**WORK ITEM:** Extract every line of the material below and reproduce it faithfully.

**SUPPLIED DATA:**
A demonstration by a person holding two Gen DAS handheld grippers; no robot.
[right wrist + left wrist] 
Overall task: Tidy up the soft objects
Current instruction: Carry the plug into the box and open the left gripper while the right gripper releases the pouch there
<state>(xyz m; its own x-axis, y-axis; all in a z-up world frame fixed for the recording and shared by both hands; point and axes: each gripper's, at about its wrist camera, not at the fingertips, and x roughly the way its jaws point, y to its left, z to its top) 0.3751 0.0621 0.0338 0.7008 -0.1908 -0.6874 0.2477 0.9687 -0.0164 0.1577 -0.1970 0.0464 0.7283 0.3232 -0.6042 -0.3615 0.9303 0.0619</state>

**ANSWER BOX:**
A demonstration by a person holding two Gen DAS handheld grippers; no robot.
[right wrist + left wrist] 
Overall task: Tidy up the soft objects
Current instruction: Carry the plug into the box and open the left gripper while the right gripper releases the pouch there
<state>(xyz m; its own x-axis, y-axis; all in a z-up world frame fixed for the recording and shared by both hands; point and axes: each gripper's, at about its wrist camera, not at the fingertips, and x roughly the way its jaws point, y to its left, z to its top) 0.3751 0.0621 0.0338 0.7008 -0.1908 -0.6874 0.2477 0.9687 -0.0164 0.1577 -0.1970 0.0464 0.7283 0.3232 -0.6042 -0.3615 0.9303 0.0619</state>

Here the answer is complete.